Charlie Parker Blues

In this article we’ll be looking at an advanced interpretation of the 12-bar blues, known as the Charlie Parker blues or “Bird” blues (Parker’s nickname). The thing that makes this interpretation of the blues advanced is the sheer number of chord changes. We’ll take a look at these chord changes and simplify them a bit by cracking the code and answering the question “how did Charlie Parker come up with these chords?” But if you’re not familiar with the Charlie Parker blues form, start by listening to the tune “Blues for Alice,” a classic Charlie Parker blues.

Charlie Parker Blues: Why All The Chord Changes?

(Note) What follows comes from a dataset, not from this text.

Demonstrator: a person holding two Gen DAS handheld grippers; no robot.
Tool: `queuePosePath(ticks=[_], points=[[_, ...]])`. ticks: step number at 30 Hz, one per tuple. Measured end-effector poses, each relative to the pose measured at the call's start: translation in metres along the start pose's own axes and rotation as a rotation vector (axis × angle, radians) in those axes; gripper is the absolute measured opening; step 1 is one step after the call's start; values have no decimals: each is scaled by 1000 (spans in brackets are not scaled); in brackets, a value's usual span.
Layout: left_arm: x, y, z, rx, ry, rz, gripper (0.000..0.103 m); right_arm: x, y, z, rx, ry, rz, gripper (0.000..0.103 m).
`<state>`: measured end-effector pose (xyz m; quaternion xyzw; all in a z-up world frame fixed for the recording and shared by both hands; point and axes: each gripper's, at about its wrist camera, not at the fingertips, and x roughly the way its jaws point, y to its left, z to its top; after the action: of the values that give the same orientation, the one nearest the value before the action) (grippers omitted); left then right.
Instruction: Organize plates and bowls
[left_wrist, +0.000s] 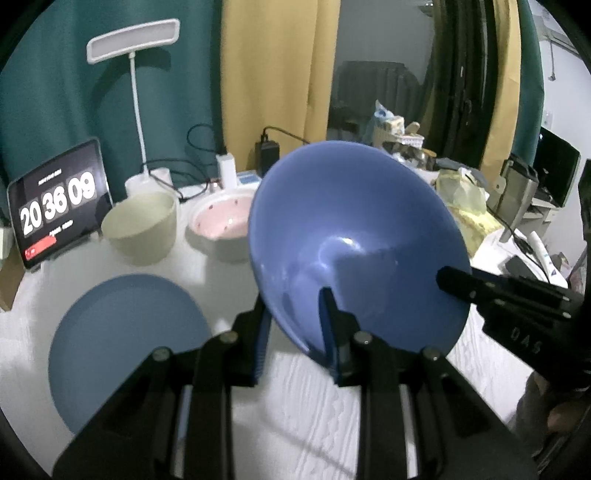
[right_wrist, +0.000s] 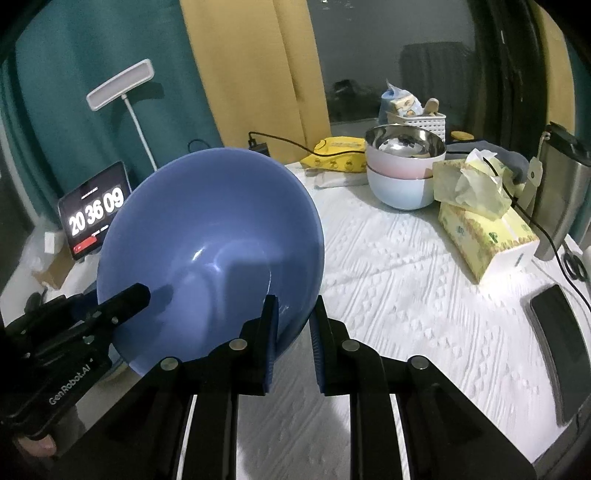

First let’s take a look at a lead sheet for the tune “Blues for Alice.”

Charlie Parker Blues 1

Those chord changes look quite different from a 12-bar blues form, right? Yes and no (as we’ll see in a minute). The first question many students ask when they see all these chord changes in place of the simpler blues form is, “why?” Charlie Parker was a bebop player. Well, not just a bebop player but one of the best bebop players. And one of the characteristics of great bebop playing is the ability to improvise over forms that contains a lot of quickly shifting chord progressions. So Charlie Parker likely amended the simpler blues form to that which you see above in order to create a set of chord changes that required a lot more harmonic navigation – and sounded less like blues and more like bebop.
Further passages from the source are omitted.